ASSIGNMENT: Within the entries below, find the portion that opens with the line containing "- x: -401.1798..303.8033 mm" and closes with the line containing "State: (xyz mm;". Retype that portion exactly and only.

RECORD SET:
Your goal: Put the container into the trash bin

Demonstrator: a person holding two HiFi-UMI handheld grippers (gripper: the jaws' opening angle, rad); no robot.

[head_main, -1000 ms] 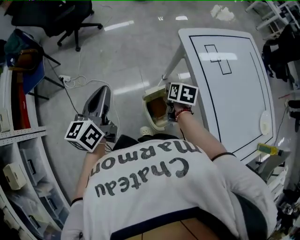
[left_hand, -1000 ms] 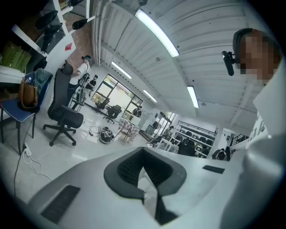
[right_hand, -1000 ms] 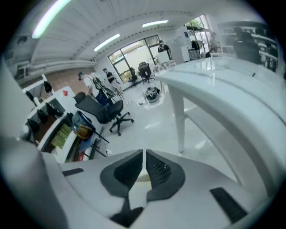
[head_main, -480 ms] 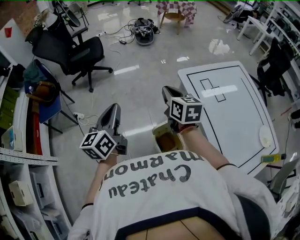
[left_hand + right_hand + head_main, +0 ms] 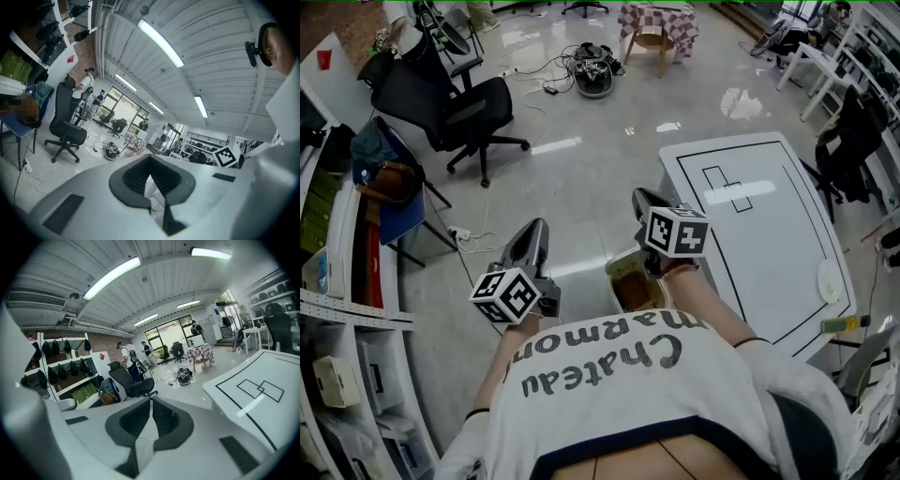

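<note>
Trash bin (image 5: 623, 256) near right hand-held gripper (image 5: 641, 197)

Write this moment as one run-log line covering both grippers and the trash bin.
left gripper: shut, empty | right gripper: shut, empty | trash bin: on floor beside white table

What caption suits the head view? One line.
Left tool and right tool, shut and empty, near the trash bin beside the table.

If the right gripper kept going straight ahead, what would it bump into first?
Probably nothing nearby: the right gripper points out over open floor. The black office chair stands far off, slightly left; the white table lies to its right.
</note>
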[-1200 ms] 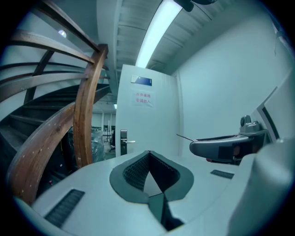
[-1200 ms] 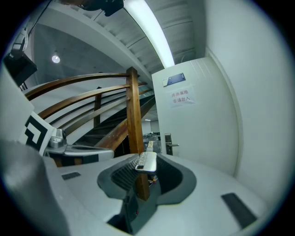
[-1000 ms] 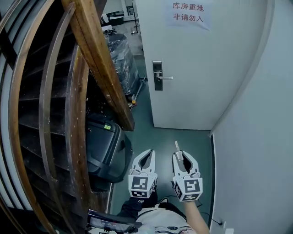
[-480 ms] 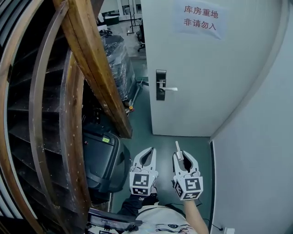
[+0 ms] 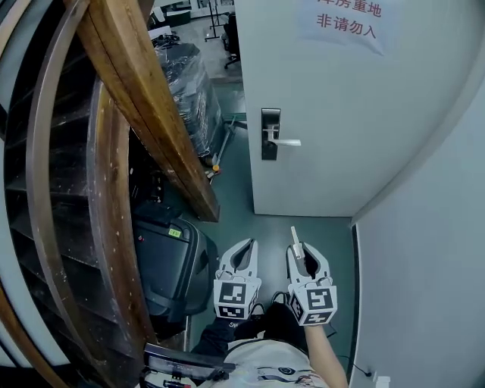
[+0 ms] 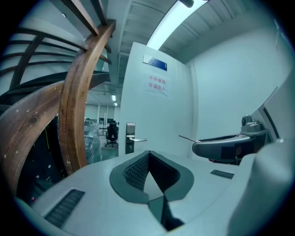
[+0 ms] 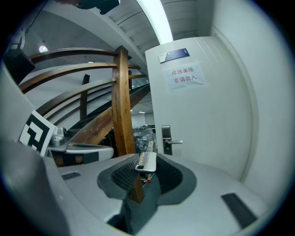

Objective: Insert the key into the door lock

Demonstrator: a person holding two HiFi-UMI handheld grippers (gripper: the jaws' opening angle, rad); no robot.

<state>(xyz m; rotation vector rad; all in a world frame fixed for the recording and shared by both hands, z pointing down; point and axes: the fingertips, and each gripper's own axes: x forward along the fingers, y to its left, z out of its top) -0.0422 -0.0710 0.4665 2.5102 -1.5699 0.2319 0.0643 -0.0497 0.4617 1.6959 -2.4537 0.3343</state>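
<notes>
The white door [image 5: 333, 114] stands ahead with its steel lock plate [image 5: 270, 134] and lever handle [image 5: 286, 142] on its left edge. The lock plate [image 7: 166, 139] also shows in the right gripper view and, as the lock plate [image 6: 130, 138], in the left gripper view. My right gripper [image 5: 303, 251] is low in the head view, well short of the door. It is shut on a silver key [image 7: 146, 161] whose blade [image 5: 295, 239] sticks out forward. My left gripper [image 5: 244, 251] rides beside it on the left. It is shut and holds nothing [image 6: 148, 153].
A curved wooden staircase stringer [image 5: 144, 98] and railings fill the left. A black hard case [image 5: 170, 265] sits under it on the green floor [image 5: 273, 227]. A plastic-wrapped stack [image 5: 189, 83] stands farther back. A white wall [image 5: 424, 250] closes the right. A paper notice [image 5: 348, 19] hangs on the door.
Both grippers have moved forward toward the door, still side by side. The lock plate sits lower and larger in the head view. The key stays held in the right gripper.
</notes>
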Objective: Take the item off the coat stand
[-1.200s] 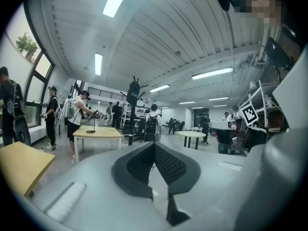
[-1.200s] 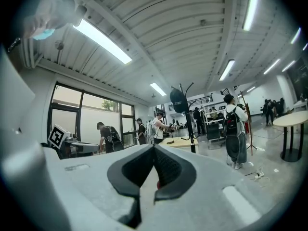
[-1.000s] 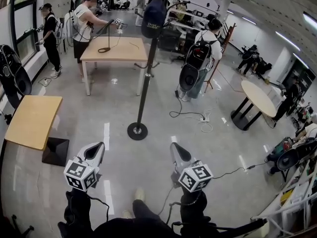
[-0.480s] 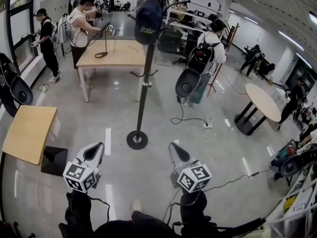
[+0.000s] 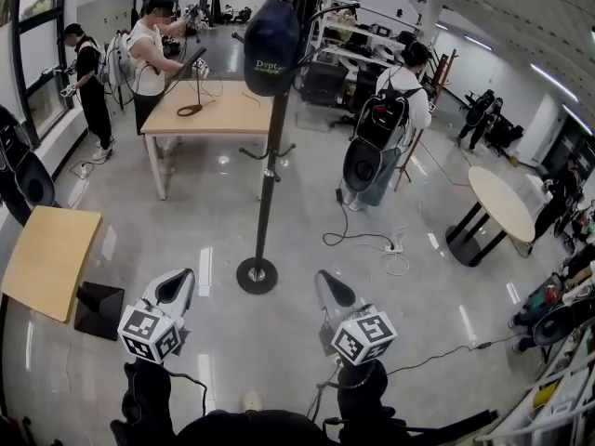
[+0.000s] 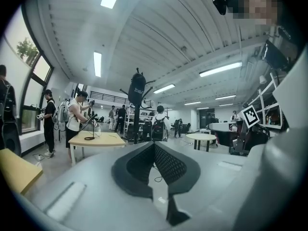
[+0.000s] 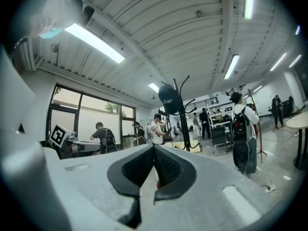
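A dark blue cap (image 5: 271, 33) with pale lettering hangs on a hook near the top of a black coat stand (image 5: 267, 179), whose round base (image 5: 257, 275) rests on the grey floor ahead. The cap (image 6: 137, 88) shows small in the left gripper view, and the cap (image 7: 168, 100) hangs left of the pole in the right gripper view. My left gripper (image 5: 177, 285) and right gripper (image 5: 327, 287) are held level, side by side, short of the base. Both are shut with nothing between the jaws.
A wooden table (image 5: 210, 110) stands behind the stand, with a person (image 5: 147, 59) working at it. Another person with a backpack (image 5: 384, 114) stands to the right. A small wooden table (image 5: 48, 260) is at left, a round table (image 5: 502, 203) at right. Cables (image 5: 367, 240) lie on the floor.
Both grippers and the view have moved forward toward the coat stand; its base and the cap now appear closer and larger. The jaws stayed shut.
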Action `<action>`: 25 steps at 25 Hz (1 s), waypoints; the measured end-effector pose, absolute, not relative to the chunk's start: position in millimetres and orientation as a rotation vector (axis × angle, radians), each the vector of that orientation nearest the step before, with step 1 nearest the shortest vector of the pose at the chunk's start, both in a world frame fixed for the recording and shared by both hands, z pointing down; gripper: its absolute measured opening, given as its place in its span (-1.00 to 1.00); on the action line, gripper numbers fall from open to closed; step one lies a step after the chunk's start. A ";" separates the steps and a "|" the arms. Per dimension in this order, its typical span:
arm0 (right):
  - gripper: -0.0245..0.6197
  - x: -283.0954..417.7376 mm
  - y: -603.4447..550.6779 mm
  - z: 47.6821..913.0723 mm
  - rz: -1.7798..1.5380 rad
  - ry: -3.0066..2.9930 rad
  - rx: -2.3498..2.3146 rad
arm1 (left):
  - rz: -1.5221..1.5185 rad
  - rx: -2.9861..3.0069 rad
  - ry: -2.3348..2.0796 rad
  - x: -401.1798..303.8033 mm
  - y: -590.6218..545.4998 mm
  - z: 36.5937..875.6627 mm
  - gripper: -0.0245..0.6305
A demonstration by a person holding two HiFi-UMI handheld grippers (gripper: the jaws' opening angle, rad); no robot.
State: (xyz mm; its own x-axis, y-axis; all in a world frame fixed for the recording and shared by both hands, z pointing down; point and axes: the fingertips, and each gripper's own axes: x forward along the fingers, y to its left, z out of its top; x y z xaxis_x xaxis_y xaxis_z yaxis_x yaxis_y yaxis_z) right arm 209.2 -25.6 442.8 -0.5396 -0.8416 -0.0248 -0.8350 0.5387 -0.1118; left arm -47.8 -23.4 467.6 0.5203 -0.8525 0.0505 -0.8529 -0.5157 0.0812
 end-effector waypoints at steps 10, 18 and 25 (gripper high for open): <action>-0.92 219.5 -59.2 439.7 -0.115 2.692 -1.446 | 0.023 2.636 -1.533 -40.0 -50.3 465.3 -0.92; -0.92 211.9 -82.5 447.0 -0.113 2.688 -1.452 | 0.021 2.652 -1.523 -45.9 -73.7 469.7 -0.92; -0.92 204.7 -121.2 440.3 -0.076 2.658 -1.487 | 0.003 2.678 -1.498 -54.8 -119.3 467.1 -0.92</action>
State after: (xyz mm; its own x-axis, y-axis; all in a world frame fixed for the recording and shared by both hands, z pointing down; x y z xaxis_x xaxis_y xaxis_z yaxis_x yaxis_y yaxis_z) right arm 204.7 -121.2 440.3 -0.5200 -0.8521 -0.0584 -0.8474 0.5233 -0.0897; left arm -54.8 -119.3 467.1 0.5239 -0.8510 0.0370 -0.8511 -0.5213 0.0626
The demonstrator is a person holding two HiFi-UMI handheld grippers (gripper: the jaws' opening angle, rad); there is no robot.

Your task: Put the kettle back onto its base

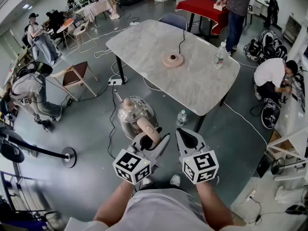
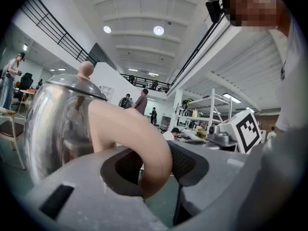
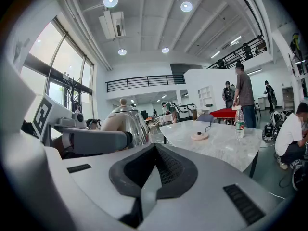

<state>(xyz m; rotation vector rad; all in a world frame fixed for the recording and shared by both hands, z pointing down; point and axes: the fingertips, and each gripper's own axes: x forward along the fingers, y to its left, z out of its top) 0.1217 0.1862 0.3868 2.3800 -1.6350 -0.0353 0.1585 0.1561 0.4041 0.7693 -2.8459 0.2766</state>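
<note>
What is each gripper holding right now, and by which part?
The left gripper holds the steel kettle by its beige handle, which is clamped between the pads. The right gripper is shut and holds nothing.

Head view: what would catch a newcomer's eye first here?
The shiny kettle, held up over the floor by its beige handle in the left claw, short of the table. Next, its round base sits mid-table with a cord running off it. The right claw is shut and empty beside the left.
</note>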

OUTPUT BELOW:
  - x: -401.1798..303.8033 mm
  - y: -590.6218..545.4998 mm
  - z: 36.5937..875.6627 mm
  - gripper: -0.0245..0.6305
A demonstration by a person holding two HiFi-UMI handheld grippers (gripper: the jaws' opening angle, rad); no robot.
State: (xyz mm; its own x-axis, y-axis; all in a world frame fixed for the recording and shared by both hands, z pointing down; point and axes: the fingertips, and each gripper's own axes: x forward along the fingers, y to its left, z out of its top; x y z xaxis_x xaxis_y xaxis_z yaxis_x yaxis_y yaxis_z) right arm 209.2 -25.6 442.8 -0.5396 -0.8416 -0.0248 -0.8350 0.5387 -0.1118; left arm -47.8 -23.4 467.6 0.5203 -0.8525 0.0505 -0.8529 -0.5157 0.0812

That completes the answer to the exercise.